While I appreciate knowing I have a fighting spirit, I'm embarrassed by her. I want to be a good boxer; someone who is calculated, strategic, quick, responsive, aggressive, yet calm - not a drunken cartoonish Popeye who throws hook after wild hook after he eats his steroid/spinach.

After four years of training, I hate that she still takes over sometimes. It's extremely difficult not to get completely frustrated and beat myself up. Then again, why do I somehow expect myself to be Floyd Fucking Mayweather? More importantly, who is this Crazy Irish Girl and why does she possess me? I suppose she has become better behaved over the last few years, but when pushed to the brink, she still likes to break out and bust a move.

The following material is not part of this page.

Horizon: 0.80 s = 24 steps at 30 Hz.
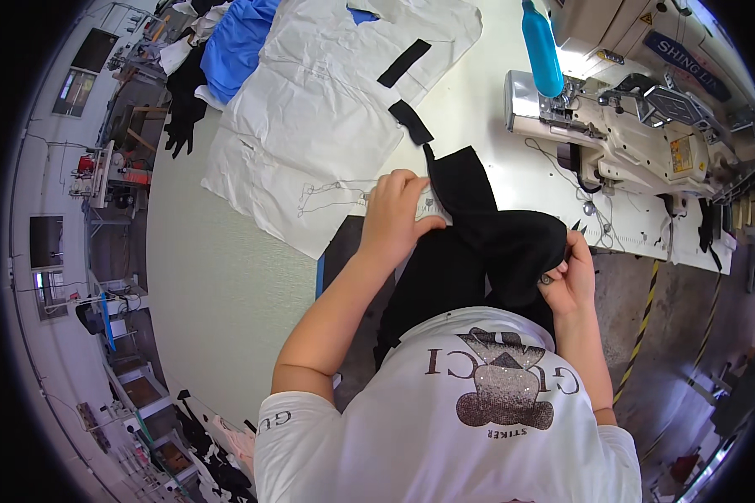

I think she visited me in my late twenties for a while when I became a stripper. She also dropped by for a bit when I was doing coke. I have seen flashes of her throughout my life at parties, New York City night clubs, and I suppose she'll never just die off, but how can I manage her?

Today, I must have done 8 or 9 rounds in sparring. In the beginning, since we were going light, I was able to keep her at bay.

As I continued on, I could feel her welling up, so I took a deep breath and told her to try to be smart about retaliation. But, when I started working with a guy who happens to be around 40lbs heavier than me and much taller, she started rolling up her sleeves and peeking her curly red hair and freckled nose out from behind my gloves. In the later rounds, I got too tired to restrain her. She pawed her hooves in the ground and charged straight into punches, chin in the air, pushed the guy to the ropes, and caused laughter to erupt around the ring.

The embarrassment is much more painful than the punches. Mind you, I am just a teensy bit proud of her fiestiness, but I always pay the price for Crazy Irish Girl. Sore jaw, neck pain, tarnished pride.

Luckily, she only came out in my first fight when I barely knew any kind of technique. In the next three fights, we worked as a team. We seem to have an understanding that when I am on "stage," she needs to keep things on the down low. While she may torture me in sparring, she is an ally in the fight.

One of the things I love about boxing is that we always have something to work on. I don't love that for me, one of those things is trying to squelch the Crazy Irish Girl.

Perhaps it isn't about squelching her, but slapping some make-up on her and turning her into a lady. I need to teach this girl some manners! When she shows up ready to brawl, I need to tell her to use the tools she has been developing on the bag and the mitts. She doesn't need to throw herself right back at the opponent when she gets tagged. She can consult with me, save that energy, wait and use her noggin, counter, slip, plan the next attack.

It's My Fair Lady all over again - I have to teach her how to hold her pinky up when she is drinking her tea, lighten her heavy Irish broag, teach her how to walk in heels, figure out which is the salad fork, not wear her make-up so gawdy, and cross her legs when she sits. Mostly, I need to have compassion for her, the way I have compassion for the young girls I teach boxing to.

Eliza McDoolittle isn't going anywhere. I need to refine her so I can take her to the races.